Do all Fikra models cost the same?

Yes, Fikra API utilizes a unified pricing model of 2 million tokens per $1 USD, regardless of which model you route your request to.

Which Fikra API model is right for my production workload?

Fikra API abstracts the complexity of hardware provisioning by routing your requests to highly optimized, open-weights inference models powered by Groq infrastructure. The model registry allows you to explicitly declare which engine should handle your JSON payload based on your latency, reasoning, and context window requirements.

Model Family Overview

All models in the Fikra API ecosystem share the same flat pricing structure (2M tokens per $1 USD) and are accessed via the identical `/v1/chat/completions` endpoint. To select a model, inject the exact String ID into the `model` parameter of your request body.

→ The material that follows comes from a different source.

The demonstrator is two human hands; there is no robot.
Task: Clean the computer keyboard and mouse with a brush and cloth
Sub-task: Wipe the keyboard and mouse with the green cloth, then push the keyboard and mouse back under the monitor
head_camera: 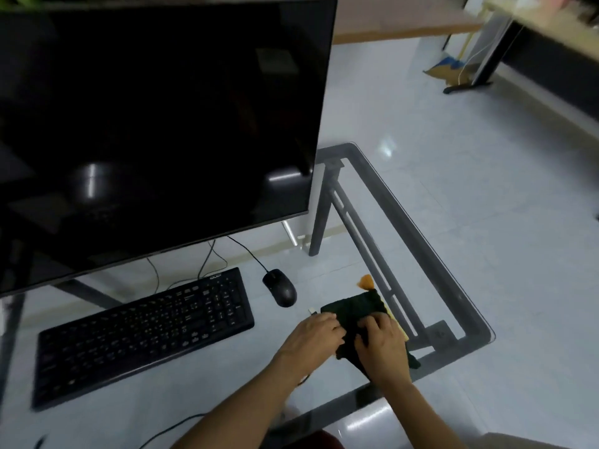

Model String ID	Context Window	Relative Latency	Target Use Case
fikra-fast-8b	8,192 tokens	Ultra-Low (< 200ms)	Real-time chat, sentiment analysis, simple routing.
fikra-pro-20b	32,768 tokens	Low (< 500ms)	Structured JSON extraction, agentic tasks, RAG pipelines.
fikra-pro-120b	128,000 tokens	Moderate (< 1.5s)	Complex reasoning, long-document analysis, deep coding.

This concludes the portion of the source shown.